Task item: Reproduce the listing that follows with no differences at all.

Dataset extract:
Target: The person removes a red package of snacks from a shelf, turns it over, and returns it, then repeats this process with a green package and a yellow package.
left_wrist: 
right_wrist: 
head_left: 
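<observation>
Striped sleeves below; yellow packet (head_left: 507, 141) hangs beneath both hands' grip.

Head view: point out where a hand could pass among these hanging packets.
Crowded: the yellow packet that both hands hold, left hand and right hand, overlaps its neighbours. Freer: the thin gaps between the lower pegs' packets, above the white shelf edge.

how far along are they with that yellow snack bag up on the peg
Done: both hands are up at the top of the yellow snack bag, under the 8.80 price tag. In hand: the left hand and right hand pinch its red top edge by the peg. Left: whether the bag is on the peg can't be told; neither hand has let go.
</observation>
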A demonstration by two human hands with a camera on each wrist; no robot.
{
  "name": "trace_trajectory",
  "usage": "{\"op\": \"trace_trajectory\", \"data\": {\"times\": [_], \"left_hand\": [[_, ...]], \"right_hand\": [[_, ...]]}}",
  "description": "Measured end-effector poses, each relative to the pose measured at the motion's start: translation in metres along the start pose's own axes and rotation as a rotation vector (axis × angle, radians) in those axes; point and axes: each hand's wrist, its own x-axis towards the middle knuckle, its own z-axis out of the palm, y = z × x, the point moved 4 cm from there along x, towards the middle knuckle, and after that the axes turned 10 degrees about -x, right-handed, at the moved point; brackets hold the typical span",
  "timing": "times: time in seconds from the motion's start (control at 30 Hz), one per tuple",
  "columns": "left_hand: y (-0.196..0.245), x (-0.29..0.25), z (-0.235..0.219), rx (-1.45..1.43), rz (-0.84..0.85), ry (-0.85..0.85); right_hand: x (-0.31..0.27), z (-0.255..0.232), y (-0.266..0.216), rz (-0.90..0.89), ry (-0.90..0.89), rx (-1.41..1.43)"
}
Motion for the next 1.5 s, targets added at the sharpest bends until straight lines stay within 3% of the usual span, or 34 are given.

Solved exercise:
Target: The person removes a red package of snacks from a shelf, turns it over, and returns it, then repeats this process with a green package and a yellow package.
left_wrist: 
right_wrist: 
head_left: 
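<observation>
Striped sleeves below; yellow packet (head_left: 507, 141) hangs beneath both hands' grip.

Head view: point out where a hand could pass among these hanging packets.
Crowded: the yellow packet that both hands hold, left hand and right hand, overlaps its neighbours. Freer: the thin gaps between the lower pegs' packets, above the white shelf edge.

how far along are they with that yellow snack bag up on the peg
Done: both hands are up at the top of the yellow snack bag, under the 8.80 price tag. In hand: the left hand and right hand pinch its red top edge by the peg. Left: whether the bag is on the peg can't be told; neither hand has let go.
</observation>
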A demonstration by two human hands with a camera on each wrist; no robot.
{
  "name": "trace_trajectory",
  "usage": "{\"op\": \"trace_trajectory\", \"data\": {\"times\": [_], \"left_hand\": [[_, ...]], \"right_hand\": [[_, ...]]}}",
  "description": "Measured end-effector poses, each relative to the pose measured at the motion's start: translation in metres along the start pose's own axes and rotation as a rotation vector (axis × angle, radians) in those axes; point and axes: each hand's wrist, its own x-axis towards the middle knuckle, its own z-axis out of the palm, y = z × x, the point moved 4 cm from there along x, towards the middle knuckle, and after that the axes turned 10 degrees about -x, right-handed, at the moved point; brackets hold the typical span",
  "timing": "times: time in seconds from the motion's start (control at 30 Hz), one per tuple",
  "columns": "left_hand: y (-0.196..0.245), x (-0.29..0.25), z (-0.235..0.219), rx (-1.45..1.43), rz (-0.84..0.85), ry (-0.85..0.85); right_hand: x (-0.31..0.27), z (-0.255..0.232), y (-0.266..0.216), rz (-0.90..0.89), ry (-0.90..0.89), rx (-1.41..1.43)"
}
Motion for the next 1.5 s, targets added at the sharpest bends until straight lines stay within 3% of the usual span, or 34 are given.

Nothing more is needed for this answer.